Ah şu insan denen varlık yok mu?
Birkaç saniye içerisinde nasılda halden hallere giriverir.
Geceler işte ne var ne yok getirir önüne döküverir geçmişi geleceği.
Yalnızlığını hatırlatır insana.
Biraz da çaresizliğini.
Bu yüzdendir türkülerin daha dokunaklı oluşu.
İnsanın kalem tutuşu bile değişir.
Kalemin ucu bir kadın dudağı gibi satırlara dokunur.
Kelimeler diziliverir birbiri ardınca.
Gönül fazla tutamaz atar onarlı satırlara.
Belki de kendi lisanı halince.
Ben bunlarla yandım, siz de bunlarla ağıt yakın, türkü yakın der.
Hele bir de insan halden hale girince.
Gönül tellerini akord edip şöyle bir gerince.
Ne diyordum biraz önce.
Gece yarısı yazılarından söz ediyordum
Kendi dilimce ve halimce.
Az sonra yeni güne merhaba diyeceğim.
Gecenin tam yarısında.
Geceleri gündüz, gündüzleri gece gibi yaşayanların sayısı gittikçe artıyor.

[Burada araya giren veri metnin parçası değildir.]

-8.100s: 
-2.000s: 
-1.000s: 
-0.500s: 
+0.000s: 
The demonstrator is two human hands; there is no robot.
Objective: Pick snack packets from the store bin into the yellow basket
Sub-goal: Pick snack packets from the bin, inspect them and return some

Güneşe hasret gözlere geceyi de anlatmak zor şimdi.
Neyse.
Ne sormuştum az önce.
Şiirle gece neden dosttur birbirine.
Şiirleri ikiye bölen geceler mi, yoksa geceleri ikiye bölen şiirler mi?
Bu bahsi kapatıyorum.
Geceyarısı yazıları olmaz.
Ya ne olur?
Gece yarısı şiirleri olur.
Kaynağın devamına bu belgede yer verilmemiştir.